Honda RC181: Mike Hailwood’s “could-have-been” world-beater

Check out the story of the ex-Mike Hailwood RC181 which Mike had built with a Ken Sprayson designed frame.

| November/December 2020

honda 

Imagine if today’s MotoGP champion Marc Marquez was so unhappy with his Honda’s handling that he hired a local frame-builder to improve it. That was what Mike “The Bike” Hailwood did back in the 1960s.

Mike Hailwood is widely known today as one of the top five Grand Prix racers of all time. He is also widely known as being capable of riding any type of machine in any condition. He was a naturally gifted rider, but his colossal skills didn’t involve being a development rider. He simply rode and won on what was provided, making minor adjustments and never complaining about the deficiencies any of his machines might have had. One motorcycle was the exception: Honda’s 1967 500cc 4-cylinder RC181. This was a crucial time for the Japanese giant.
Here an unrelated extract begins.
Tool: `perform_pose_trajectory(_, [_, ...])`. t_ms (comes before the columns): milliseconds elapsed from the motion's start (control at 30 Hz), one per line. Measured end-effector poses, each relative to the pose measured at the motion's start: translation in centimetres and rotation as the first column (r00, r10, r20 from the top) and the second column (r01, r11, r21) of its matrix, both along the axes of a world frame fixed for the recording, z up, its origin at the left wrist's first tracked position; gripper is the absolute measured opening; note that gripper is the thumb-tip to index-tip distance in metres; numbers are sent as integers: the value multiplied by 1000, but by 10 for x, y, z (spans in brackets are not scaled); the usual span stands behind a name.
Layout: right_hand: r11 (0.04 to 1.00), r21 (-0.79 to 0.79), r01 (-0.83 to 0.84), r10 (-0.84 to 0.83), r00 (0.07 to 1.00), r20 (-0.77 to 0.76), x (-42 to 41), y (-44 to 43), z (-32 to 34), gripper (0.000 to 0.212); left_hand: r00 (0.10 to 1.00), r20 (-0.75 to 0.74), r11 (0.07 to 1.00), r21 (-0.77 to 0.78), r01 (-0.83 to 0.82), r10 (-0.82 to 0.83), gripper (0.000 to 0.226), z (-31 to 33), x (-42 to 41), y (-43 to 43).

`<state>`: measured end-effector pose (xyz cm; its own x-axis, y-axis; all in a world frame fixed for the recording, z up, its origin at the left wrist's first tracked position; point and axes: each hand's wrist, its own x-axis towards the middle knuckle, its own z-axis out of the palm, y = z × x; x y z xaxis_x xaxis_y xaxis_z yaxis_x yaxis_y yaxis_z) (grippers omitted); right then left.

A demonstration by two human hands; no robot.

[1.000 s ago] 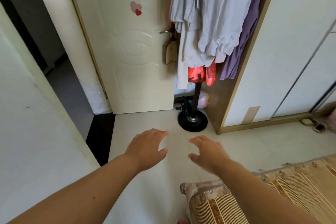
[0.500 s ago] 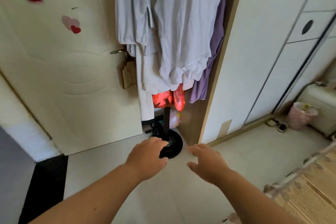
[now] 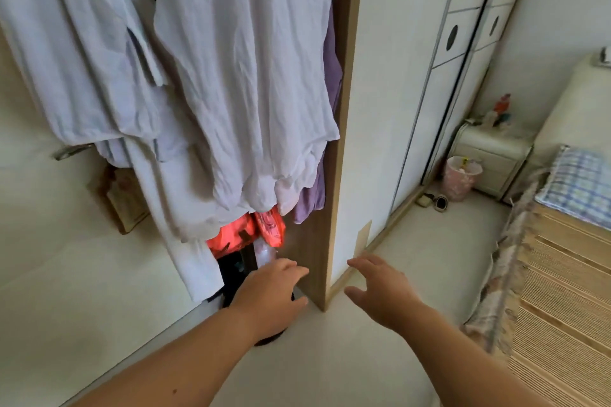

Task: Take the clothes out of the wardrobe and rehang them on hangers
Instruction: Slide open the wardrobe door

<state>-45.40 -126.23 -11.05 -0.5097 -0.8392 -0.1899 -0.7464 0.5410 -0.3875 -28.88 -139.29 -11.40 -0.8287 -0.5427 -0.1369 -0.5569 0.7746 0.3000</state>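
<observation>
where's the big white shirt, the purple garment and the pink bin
big white shirt (image 3: 244, 82): head view, middle of its creased front
purple garment (image 3: 309, 200): head view, lower hem, just right of the shirt's hem
pink bin (image 3: 458, 183): head view, outer wall below the rim

We are in a bedroom of a home. On our right stands a bed (image 3: 572, 109) covered with a woven mat (image 3: 562, 307), with a checked pillow (image 3: 578, 188) at its head. Beside it is a pale nightstand (image 3: 489, 155) with small figures (image 3: 499, 109) on top. A pink bin (image 3: 461, 177) sits on the floor (image 3: 413, 241) just beside the nightstand, with shoes (image 3: 433, 201) near it. A white wardrobe (image 3: 380, 109) with sliding doors runs along the wall. At its end, pale shirts (image 3: 244, 76) and a purple garment (image 3: 330, 53) hang bunched together, in front of a cream door (image 3: 49, 225) with a metal handle (image 3: 71, 151).
</observation>
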Motion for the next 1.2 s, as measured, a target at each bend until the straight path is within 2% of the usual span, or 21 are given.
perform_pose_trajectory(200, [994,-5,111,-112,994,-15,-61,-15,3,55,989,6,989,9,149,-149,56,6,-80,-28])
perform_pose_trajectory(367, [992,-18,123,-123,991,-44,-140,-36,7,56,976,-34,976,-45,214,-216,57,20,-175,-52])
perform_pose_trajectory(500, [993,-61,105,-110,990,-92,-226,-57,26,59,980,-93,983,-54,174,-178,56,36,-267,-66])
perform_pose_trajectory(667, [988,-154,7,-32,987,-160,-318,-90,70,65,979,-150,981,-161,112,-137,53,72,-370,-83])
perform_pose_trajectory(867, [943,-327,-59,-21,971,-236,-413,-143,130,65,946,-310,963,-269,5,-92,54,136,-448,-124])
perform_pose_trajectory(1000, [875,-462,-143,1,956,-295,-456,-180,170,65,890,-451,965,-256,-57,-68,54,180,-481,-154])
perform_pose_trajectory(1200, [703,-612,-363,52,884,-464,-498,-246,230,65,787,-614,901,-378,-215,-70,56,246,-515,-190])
From 1959 to 1966 it had gone from a tentative GP entry to dominating the sport. That year it won the manufacturer’s title in all five classes, along with riders’ championships in three of those.

Honda also had Mike Hailwood on its payroll. In 1966 he won the 250cc class with half a season of races to spare and beat MV Agusta’s Giacomo Agostini to the 350cc title, but had to play second fiddle in the 500cc championship to the only rider considered his true equal. Ago’s MV and Hailwood’s Honda were the pinnacle of 1960s 500cc multi-cylinder 4-stroke design. The world’s two best riders took their MV-Honda duel in the 500cc class to new heights in 1967. Their Isle of Man TT battle that year was a classic. Hailwood’s narrow win over Ago was also accompanied by a lap record that would stand well into the next decade.



tire
The four-leading-shoe front drum brake.

The rest of the season was no less exciting with the pair ending on equal points and the same number of race victories (five each). With more minor podium placings, Ago was declared the champion.